Some distinct merits has pattern classification using $VL_1$ formula compared with other traditional (especially mathematical) approach.
1. It can deal with problems containing nonlinear or norminal variables.
2. Simplified $VL_1$ classification rule through reduction variables requires less computing time than that in case of mathematical approach to classify input data.
3. Understanding the process of classification is very easy to comprehend because it resambles human tendancy to recognize objects or classes of objects.
Thus it is considered as a powerful tool to solve the problems which have large number of variables or classes and norminal or non-linear variables. The concept of VVL was first introduced in 1972 by R.S. Michalsky[1].
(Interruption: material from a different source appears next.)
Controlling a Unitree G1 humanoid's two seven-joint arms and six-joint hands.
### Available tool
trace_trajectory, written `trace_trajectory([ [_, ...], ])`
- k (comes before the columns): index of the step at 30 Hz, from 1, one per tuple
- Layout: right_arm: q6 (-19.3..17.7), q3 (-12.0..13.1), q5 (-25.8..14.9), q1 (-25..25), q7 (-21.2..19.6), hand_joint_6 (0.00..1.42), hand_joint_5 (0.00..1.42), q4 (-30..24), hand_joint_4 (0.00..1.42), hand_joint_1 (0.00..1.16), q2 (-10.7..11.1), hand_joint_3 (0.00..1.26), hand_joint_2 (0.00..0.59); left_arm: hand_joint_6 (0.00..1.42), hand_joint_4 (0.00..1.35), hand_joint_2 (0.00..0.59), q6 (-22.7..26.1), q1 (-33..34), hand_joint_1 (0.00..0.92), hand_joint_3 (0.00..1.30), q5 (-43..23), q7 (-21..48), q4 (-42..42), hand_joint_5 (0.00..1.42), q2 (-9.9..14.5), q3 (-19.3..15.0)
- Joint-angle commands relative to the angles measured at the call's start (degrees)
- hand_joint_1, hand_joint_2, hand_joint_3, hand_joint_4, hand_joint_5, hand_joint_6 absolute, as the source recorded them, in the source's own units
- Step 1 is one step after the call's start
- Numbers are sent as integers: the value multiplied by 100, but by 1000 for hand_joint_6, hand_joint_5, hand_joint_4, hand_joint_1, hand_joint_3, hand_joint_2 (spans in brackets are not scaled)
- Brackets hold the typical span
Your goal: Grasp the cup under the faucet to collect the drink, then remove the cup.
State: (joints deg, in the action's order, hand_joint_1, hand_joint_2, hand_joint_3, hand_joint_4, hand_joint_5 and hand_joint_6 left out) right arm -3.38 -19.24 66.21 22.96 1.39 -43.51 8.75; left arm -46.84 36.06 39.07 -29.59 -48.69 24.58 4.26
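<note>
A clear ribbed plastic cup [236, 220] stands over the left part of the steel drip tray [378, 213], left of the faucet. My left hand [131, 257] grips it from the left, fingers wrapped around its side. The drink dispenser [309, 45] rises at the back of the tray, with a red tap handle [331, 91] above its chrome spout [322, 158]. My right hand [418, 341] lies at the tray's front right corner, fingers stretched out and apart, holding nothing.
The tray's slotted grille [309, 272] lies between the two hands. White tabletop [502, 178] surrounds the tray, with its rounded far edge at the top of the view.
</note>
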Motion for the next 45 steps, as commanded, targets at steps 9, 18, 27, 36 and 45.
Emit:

$VL_1$ is a kind of VVL having only one output, which was devised especially for pattern classification. Michalski also developed Algorithm G, covering algorithm for classes experienced in $VL_1$ formula. This thesis is the FORTRAN implementation of $VL_1$ formula synthesis based on the algorithm. The first, and only computer implementation of Algorithm G in $PL_1$ has been made by Larson and Michalski in bit string mode, which works for the problems with less than 11 cardinality of domain [5].
On the other hand, employing the boundary value manipulation in this program makes it possible to deal with problems containing even extremely large size of domain or improperly selected domain without any difficulties.
Thus, it can be applied to various pattern recognition problems, such as speech recognition, feature selection, scene matching and image understanding, etc.